• TASK STATEMENT: Your answer should be the lines of the material that include the word "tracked".

== Segment start ==

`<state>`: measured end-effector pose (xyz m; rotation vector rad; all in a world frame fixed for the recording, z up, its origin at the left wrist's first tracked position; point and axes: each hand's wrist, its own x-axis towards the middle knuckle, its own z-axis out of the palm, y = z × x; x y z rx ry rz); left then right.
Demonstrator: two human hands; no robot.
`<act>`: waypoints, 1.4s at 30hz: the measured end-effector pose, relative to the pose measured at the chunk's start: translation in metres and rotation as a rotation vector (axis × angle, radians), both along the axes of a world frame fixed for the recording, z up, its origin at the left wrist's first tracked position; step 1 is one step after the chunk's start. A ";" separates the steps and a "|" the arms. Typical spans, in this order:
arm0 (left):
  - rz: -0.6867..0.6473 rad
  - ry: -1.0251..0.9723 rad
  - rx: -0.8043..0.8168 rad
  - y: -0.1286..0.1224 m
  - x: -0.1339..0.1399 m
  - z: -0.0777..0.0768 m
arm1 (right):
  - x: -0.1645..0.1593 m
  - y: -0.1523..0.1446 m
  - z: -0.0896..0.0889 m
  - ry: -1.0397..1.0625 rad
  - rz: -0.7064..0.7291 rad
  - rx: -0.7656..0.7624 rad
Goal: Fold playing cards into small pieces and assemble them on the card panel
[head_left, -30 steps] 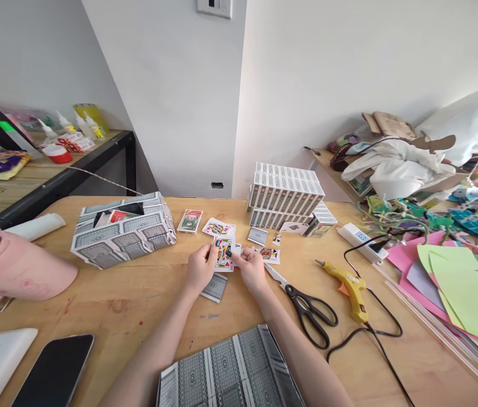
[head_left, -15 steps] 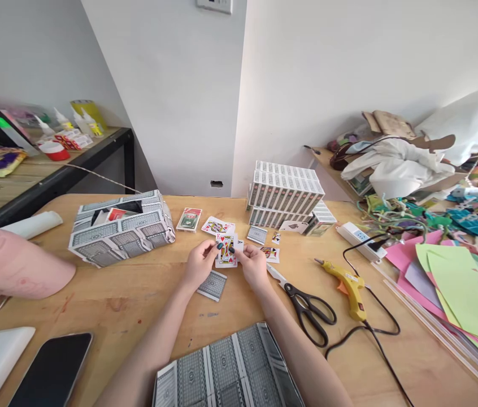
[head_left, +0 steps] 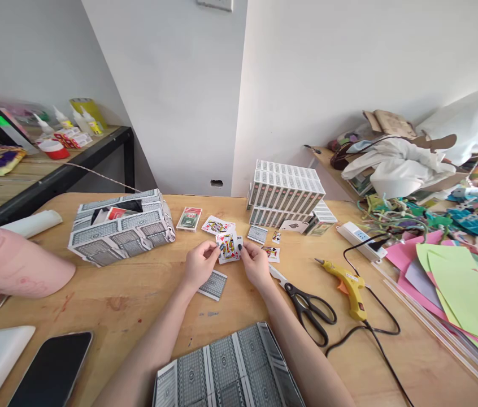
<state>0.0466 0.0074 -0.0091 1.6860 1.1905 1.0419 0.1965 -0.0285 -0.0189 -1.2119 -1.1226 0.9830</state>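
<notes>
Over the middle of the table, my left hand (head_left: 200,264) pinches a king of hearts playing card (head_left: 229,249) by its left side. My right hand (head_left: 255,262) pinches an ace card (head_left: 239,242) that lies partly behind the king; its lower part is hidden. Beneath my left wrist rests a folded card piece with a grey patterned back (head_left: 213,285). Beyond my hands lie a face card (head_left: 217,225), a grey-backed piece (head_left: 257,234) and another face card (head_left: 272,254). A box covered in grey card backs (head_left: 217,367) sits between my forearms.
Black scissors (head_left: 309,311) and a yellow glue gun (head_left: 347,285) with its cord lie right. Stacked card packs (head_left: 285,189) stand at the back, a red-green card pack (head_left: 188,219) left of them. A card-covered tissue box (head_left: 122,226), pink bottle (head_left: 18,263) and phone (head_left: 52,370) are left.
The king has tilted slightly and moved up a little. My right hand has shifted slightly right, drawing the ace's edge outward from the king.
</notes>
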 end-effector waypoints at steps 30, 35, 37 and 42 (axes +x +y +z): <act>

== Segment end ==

• RESULT OF THIS TASK:
`<state>`: measured end-effector pose (xyz m; rotation vector rad; all in a world frame fixed for the recording, z up, its origin at the left wrist's first tracked position; point and axes: each hand's wrist, its own x-axis towards the middle knuckle, its own z-axis out of the palm, y = z × x; x y z rx ry rz); left then right.
`<act>`: waypoints, 1.4s at 30hz: the measured end-effector pose, relative to the pose measured at the chunk's start: translation in metres and rotation as a rotation vector (axis × angle, radians), both along the axes of a world frame fixed for the recording, z up, its origin at the left wrist's first tracked position; step 1 is one step after the chunk's start. A ";" separates the steps and a "|" the arms. Typical spans, in this order:

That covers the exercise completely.